The court has allowed Choksi to travel to Antigua for cure of a neurological disorder that has no available treatment in Dominica, his lawyer Vijay Aggarwal told Reuters.

“He has to come back and face his cases,” Aggarwal said, adding that proceedings against him have been adjourned until he is certified fit to travel.

Choksi, born in India, was captured in Dominica in May, days after going missing from Antigua, which triggered a global manhunt.

One of the main defendants in the $2 billion fraud at India’s Punjab National Bank (PNB), Choksi had been living in Antigua and Barbuda after fleeing India before the fraud came to light.

Although Choksi secured a passport in Antigua, an Indian official told Reuters in 2019 that India still considered him to be a citizen and that the government was pushing for his extradition.
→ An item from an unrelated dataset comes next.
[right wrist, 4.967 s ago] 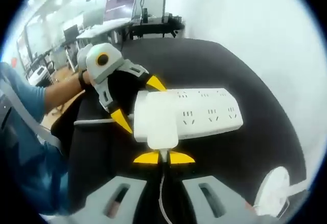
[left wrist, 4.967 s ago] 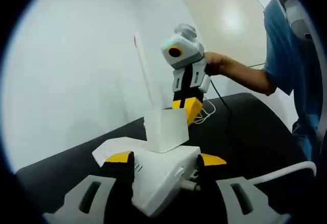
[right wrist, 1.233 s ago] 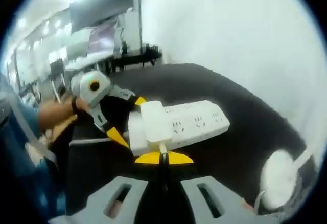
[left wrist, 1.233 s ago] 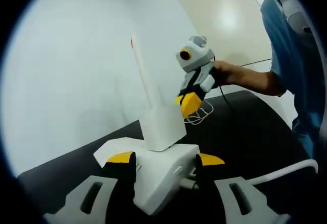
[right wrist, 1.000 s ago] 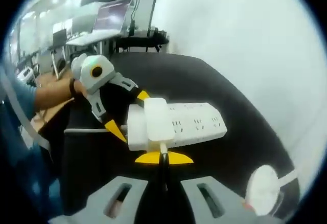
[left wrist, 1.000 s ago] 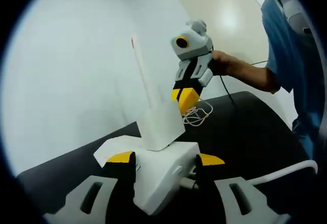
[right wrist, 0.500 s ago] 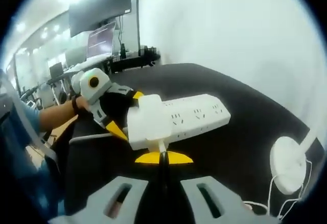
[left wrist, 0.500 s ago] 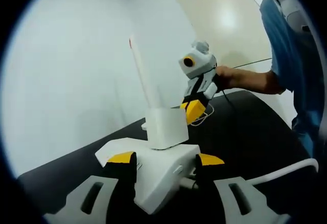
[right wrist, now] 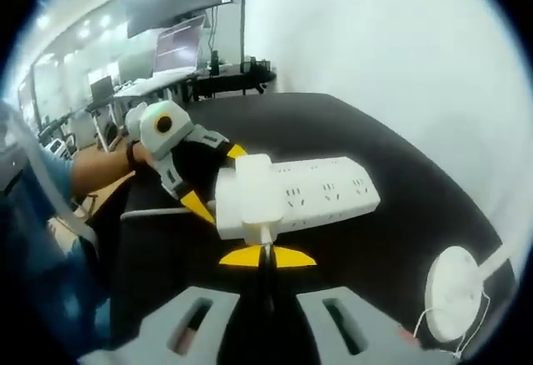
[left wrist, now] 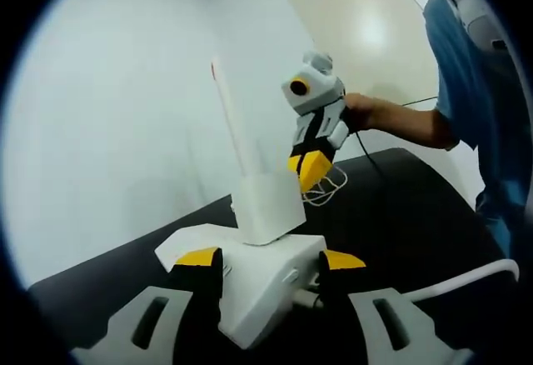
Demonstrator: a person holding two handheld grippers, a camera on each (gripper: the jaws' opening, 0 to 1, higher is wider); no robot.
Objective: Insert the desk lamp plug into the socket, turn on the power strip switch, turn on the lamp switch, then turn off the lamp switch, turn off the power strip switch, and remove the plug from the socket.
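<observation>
Right gripper view, jaws clamping plug (right wrist: 254,198)

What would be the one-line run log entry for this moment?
left gripper: shut on strip | right gripper: shut on plug | plug: at strip's socket end | lamp base: on table

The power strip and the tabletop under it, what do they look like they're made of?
The power strip looks like hard white molded plastic with a smooth, slightly glossy finish and crisp edges around its socket slots. The tabletop is black and matte, with almost no reflections; it could be a fabric or rubber mat, but the pictures leave that open.
</observation>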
Choksi’s legal team has claimed he was kidnapped and forcefully taken to Dominica from where he was to be “whisked away to India bypassing the proper legal processes in Antigua and Dominica.”
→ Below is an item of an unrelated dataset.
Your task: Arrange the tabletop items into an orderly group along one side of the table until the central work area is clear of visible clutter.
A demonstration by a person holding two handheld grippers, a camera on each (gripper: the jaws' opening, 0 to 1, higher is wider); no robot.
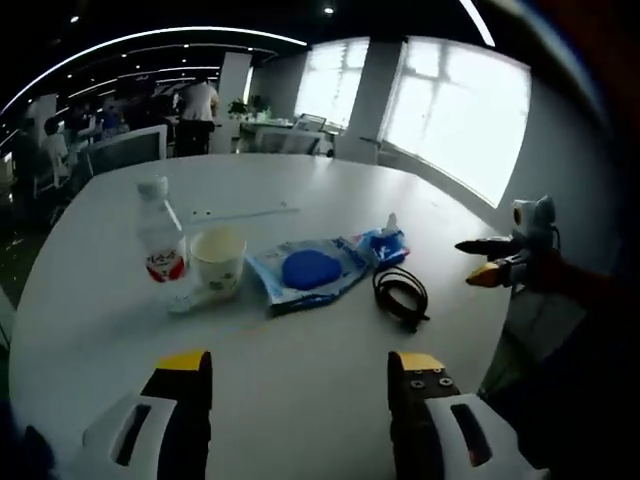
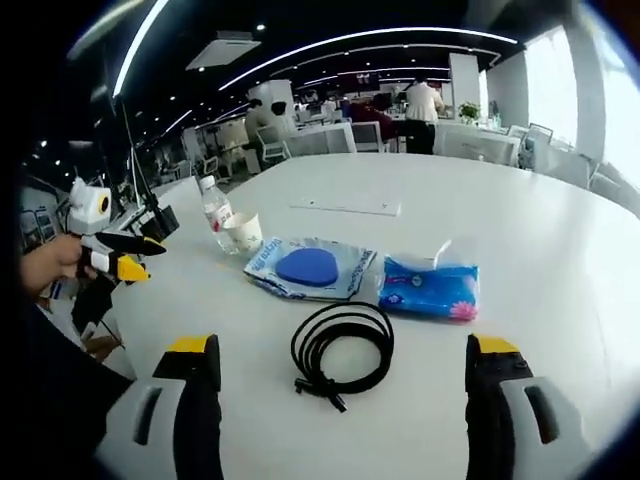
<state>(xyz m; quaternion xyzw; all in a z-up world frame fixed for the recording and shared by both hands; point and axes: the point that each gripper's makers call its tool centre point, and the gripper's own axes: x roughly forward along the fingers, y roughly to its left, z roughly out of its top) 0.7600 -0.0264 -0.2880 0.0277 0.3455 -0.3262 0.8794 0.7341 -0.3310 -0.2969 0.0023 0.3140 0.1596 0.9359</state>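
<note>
Bottle [image 1: 160,235], cup [image 1: 217,262], pouch [image 1: 308,270], tissue pack [image 2: 431,288], and cable [image 2: 342,350] lie mid-counter [image 1: 300,390], unsorted; both grippers' fingers spread, empty.

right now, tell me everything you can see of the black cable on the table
The black cable is a thin, rubbery-looking cord wound into a loose coil of several loops, lying flat on the white table. Its ends bunch together at one side of the coil, towards the right hand-held gripper, whose jaws stand wide apart and clear of it. It lies just short of the clear packet with the blue disc and the blue tissue pack. Nothing grips it.
</note>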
Indian federal police have filed fraud charges against Choksi, his nephew, Nirav Modi, and others in connection with their suspected involvement in fraudulent transactions that led to losses of about $2 billion for PNB.

PNB alleged in 2018 that a few rogue employees had issued fake bank guarantees over several years to help jewellery groups controlled by Modi and Choksi to raise funds in foreign credit.

Both Modi and Choksi have denied any wrongdoing. Modi was arrested in London in 2019 and is fighting extradition to India.